*ABOUT THIS EXERCISE:* From the first line to the last, return the data exactly, with no pictures.

Segment Start: SUPPLIED DATA

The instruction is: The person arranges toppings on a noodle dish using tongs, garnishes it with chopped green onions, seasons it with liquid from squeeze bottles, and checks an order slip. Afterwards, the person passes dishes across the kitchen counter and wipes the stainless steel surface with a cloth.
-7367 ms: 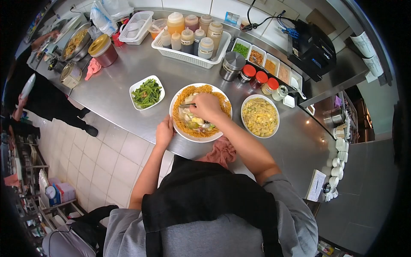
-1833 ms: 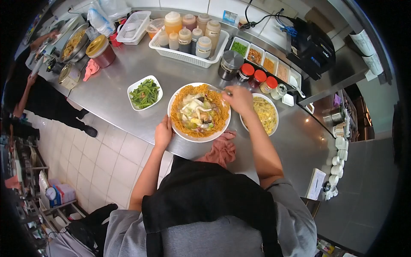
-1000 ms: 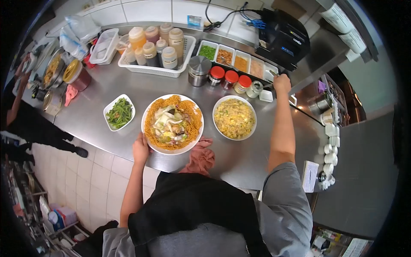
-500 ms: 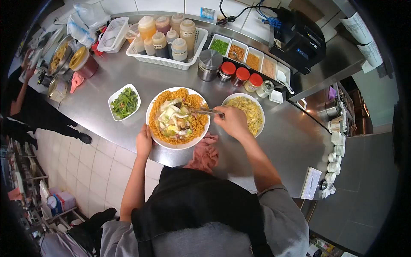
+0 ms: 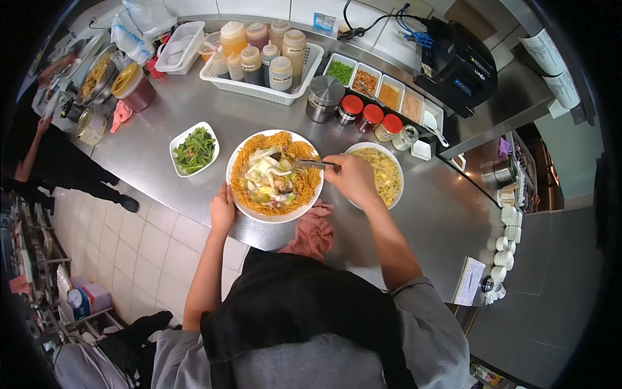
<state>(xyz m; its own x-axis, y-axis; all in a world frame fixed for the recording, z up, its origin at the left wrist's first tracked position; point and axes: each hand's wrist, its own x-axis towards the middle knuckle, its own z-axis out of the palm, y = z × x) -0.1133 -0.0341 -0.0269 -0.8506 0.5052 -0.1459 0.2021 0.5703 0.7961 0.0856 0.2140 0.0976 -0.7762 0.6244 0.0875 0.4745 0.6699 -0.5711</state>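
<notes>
A white plate (image 5: 316, 194) holds a ring of crisp orange-brown noodles (image 5: 249, 198) around a pale topping (image 5: 269, 172) of vegetables and other pieces in sauce. My left hand (image 5: 222, 209) grips the plate's rim at its lower left, fingers partly hidden. From the right, my right hand (image 5: 353, 178) is closed on metal tongs (image 5: 314, 164), whose tips reach into the topping. Just beyond that hand sits a round white dish of yellow fried rice (image 5: 385, 170), partly covered by it. Left of the plate is a square white dish of green vegetables (image 5: 194, 150).
A pink cloth (image 5: 312, 233) lies at the counter's near edge. Behind stand a white basket of sauce bottles (image 5: 285, 97), red-lidded jars (image 5: 370, 117) and topping trays (image 5: 366, 81). A black printer (image 5: 457, 65) overhangs the back right. Another person (image 5: 55, 152) stands at left.
The view has shifted slightly, so the counter items appear a little further right. The tongs stay in the topping, and my left hand remains at the plate's rim.
</notes>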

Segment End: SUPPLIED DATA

*ANSWER SPACE:*
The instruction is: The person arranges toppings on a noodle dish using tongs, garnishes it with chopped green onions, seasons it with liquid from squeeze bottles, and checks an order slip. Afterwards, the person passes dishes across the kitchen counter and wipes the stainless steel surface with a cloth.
-7367 ms: 
-1833 ms: 
-1000 ms: 
-500 ms: 
+0 ms: 
<state>(xyz m; its own x-axis, y-axis; all in a world frame fixed for the recording, z up, its origin at the left wrist's first tracked position; point and axes: each hand's wrist, its own x-axis towards the middle knuckle, its own z-axis out of the palm, y = z × x) -0.1133 -0.0341 -0.0269 -0.8506 0.5052 -0.1459 0.2021 0.5703 0.7961 0.0856 0.2140 0.0976 -0.7762 0.6244 0.0875 0.4745 0.6699 -0.5711</state>
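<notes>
A white plate (image 5: 316, 194) holds a ring of crisp orange-brown noodles (image 5: 249, 198) around a pale topping (image 5: 269, 172) of vegetables and other pieces in sauce. My left hand (image 5: 222, 209) grips the plate's rim at its lower left, fingers partly hidden. From the right, my right hand (image 5: 353, 178) is closed on metal tongs (image 5: 314, 164), whose tips reach into the topping. Just beyond that hand sits a round white dish of yellow fried rice (image 5: 385, 170), partly covered by it. Left of the plate is a square white dish of green vegetables (image 5: 194, 150).
A pink cloth (image 5: 312, 233) lies at the counter's near edge. Behind stand a white basket of sauce bottles (image 5: 285, 97), red-lidded jars (image 5: 370, 117) and topping trays (image 5: 366, 81). A black printer (image 5: 457, 65) overhangs the back right. Another person (image 5: 55, 152) stands at left.
The view has shifted slightly, so the counter items appear a little further right. The tongs stay in the topping, and my left hand remains at the plate's rim.
</notes>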

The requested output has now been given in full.